Un amendement passé relativement inaperçu lors des débats parlementaires pourrait bien provoquer une petite révolution dans l’économie des baux commerciaux. Dans le cadre du projet de loi sur la simplification de la vie économique, les députés ont adopté une mesure qui ferait peser la taxe foncière exclusivement sur le bailleur, interdisant toute possibilité de refacturation au locataire.
Cette évolution, si elle est confirmée, notamment par la Commission mixte paritaire, viendrait rompre avec une pratique solidement ancrée dans les relations bailleur/preneur et modifierait l’équilibre économique des contrats de location de locaux commerciaux.
Une pratique bien établie remise en cause
En l’état actuel du droit, l’article L. 145-40-2 du Code de commerce laisse une grande liberté aux parties pour répartir les charges et impôts liés au local loué. Dans la pratique, la taxe foncière – parfois lourde, en particulier pour les surfaces importantes – est le plus souvent refacturée au preneur.
L’amendement introduit dans le projet de loi vise à introduire cette refacturation, en rendant la charge de la taxe foncière légalement et exclusivement supportée par le bailleur.
Il est à noter que cette situation est déjà celle des baux d’habitation, qui prohibent la refacturation des taxes foncières.
Objectifs affichés : alléger la charge des commerçants
Les députés à l’origine de la mesure poursuivent un objectif clair : soutenir la compétitivité des commerçants et artisans en allégeant leurs charges fixes, déjà alourdies par l’inflation et la hausse du coût de l’énergie. Pour les preneurs, la réforme représente donc un gain immédiat de trésorerie, susceptible d’améliorer la viabilité économique de certaines exploitations fragiles.

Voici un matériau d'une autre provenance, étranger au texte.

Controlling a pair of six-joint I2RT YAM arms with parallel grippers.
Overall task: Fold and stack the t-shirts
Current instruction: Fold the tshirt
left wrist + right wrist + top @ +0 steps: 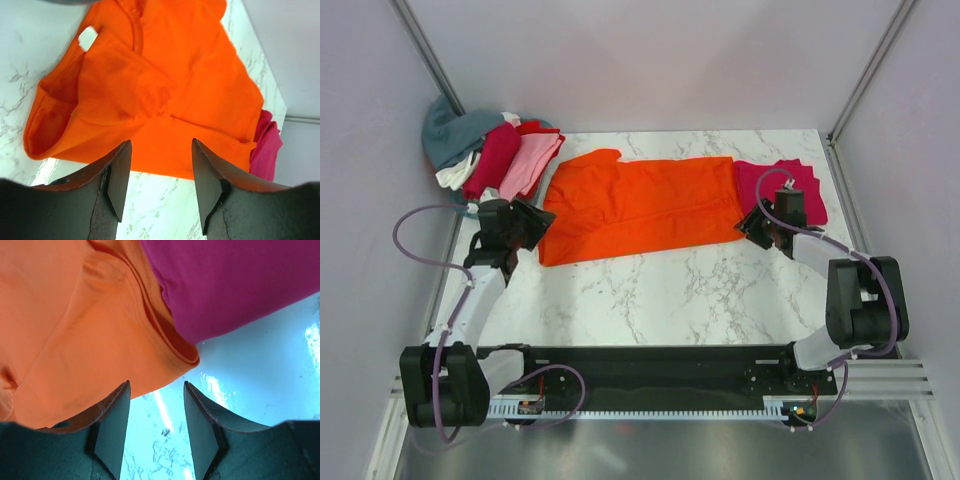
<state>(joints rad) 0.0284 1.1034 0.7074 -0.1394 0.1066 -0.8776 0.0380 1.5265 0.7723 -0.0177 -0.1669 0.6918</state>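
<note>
A bright orange t-shirt [640, 205] lies spread lengthwise across the marble table, partly folded; it fills the left wrist view [165, 90] and the right wrist view [75, 335]. A crimson-pink t-shirt [782, 185] lies folded at its right end and shows in the right wrist view [235, 280] and the left wrist view [267, 147]. My left gripper [528, 228] is open and empty over the orange shirt's near left corner [159, 180]. My right gripper [757, 226] is open and empty over the shirt's near right corner [156, 425].
A pile of t-shirts sits at the back left: teal [455, 130], white [455, 175], dark red [492, 160] and light pink [530, 165]. Grey walls enclose the table. The black rail [650, 375] with the arm bases runs along the near edge.
</note>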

Des conséquences économiques significatives pour les bailleurs
Pour les bailleurs, en revanche, la mesure soulève plusieurs inquiétudes :
- Impact sur la rentabilité : l’impossibilité de refacturer la taxe foncière réduirait mécaniquement le rendement net des investisseurs en immobilier d’entreprise.
- Risque de déplafonnement du loyer : certains commentateurs estiment qu’on transfert de charge aussi substantiel pourrait constituer un motif de déplafonnement, ouvrant la voie à une renégociation du loyer à la hausse lors du renouvellement du bail.
- Répercussions indirectes à moyen terme : les propriétaires seront incités à ajuster les loyers faciaux à la hausse pour compenser la charge supplémentaire, ce qui atténuerait l’effet protecteur pour les commerçants.
- Effet inflationniste à long terme : par ailleurs, l’adoption de cette mesure créerait un biais inflationniste, en vertu de la nature des bases d’imposition. En effet, l’assiette d’imposition des locaux commerciaux est déjà indexée sur les loyers consolidés (via l’obligation déclarative DECLOYER et la mise à jour des grilles tarifaires).
L’adoption de cet amendement créerait un cercle vicieux : augmentation des loyers à cause de l’intégration des charges de fiscalité locale -> augmentation mécanique desdites charges, puisqu’elles sont indexées sur l’évolution des loyers -> nouvelle augmentation des loyers à moyen terme etc.
Quelle application pour les baux en cours ?
L’un des points les plus sensibles reste celui de l’applicabilité de la mesure aux baux commerciaux en cours d’exécution.
Si l’interdiction devait s’appliquer immédiatement, les bailleurs perdraient la possibilité de refacturer la taxe foncière même en présence d’une clause contractuelle expresse. Si elle ne s’appliquait qu’aux nouveaux baux, un régime transitoire devrait être précisé, avec un risque d’inégalité de traitement entre commerçants.
La rédaction finale de la loi et les éventuelles dispositions transitoires seront donc décisives pour évaluer l’impact réel de la réforme.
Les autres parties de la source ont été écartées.